WHAT TO DO
Your reply should be a single number, the count of lines in the records that contain "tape".

SUPPLIED INFORMATION
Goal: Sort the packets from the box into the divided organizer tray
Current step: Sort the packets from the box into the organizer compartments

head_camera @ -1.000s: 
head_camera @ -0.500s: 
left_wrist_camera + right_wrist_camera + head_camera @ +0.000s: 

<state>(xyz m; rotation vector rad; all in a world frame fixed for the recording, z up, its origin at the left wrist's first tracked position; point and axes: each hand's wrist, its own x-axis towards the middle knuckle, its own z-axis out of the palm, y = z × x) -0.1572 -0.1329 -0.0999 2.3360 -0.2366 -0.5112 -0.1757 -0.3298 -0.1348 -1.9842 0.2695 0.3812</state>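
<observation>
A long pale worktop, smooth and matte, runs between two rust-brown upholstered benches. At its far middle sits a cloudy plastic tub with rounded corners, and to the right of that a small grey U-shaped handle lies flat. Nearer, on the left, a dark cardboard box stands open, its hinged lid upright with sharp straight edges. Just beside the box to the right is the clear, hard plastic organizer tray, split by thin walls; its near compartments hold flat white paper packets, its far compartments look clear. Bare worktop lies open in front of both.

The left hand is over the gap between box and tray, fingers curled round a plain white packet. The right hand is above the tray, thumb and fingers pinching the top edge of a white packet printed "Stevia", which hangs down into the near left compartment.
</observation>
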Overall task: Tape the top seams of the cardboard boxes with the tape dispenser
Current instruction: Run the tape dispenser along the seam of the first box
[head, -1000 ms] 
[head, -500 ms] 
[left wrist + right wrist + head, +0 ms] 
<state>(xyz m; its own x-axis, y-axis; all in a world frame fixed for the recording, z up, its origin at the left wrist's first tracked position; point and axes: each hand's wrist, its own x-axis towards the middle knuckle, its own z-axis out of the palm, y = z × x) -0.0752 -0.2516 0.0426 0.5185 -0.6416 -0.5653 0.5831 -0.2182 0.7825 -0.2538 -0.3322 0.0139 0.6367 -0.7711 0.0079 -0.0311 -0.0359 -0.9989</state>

REPLY TO THE EXERCISE
2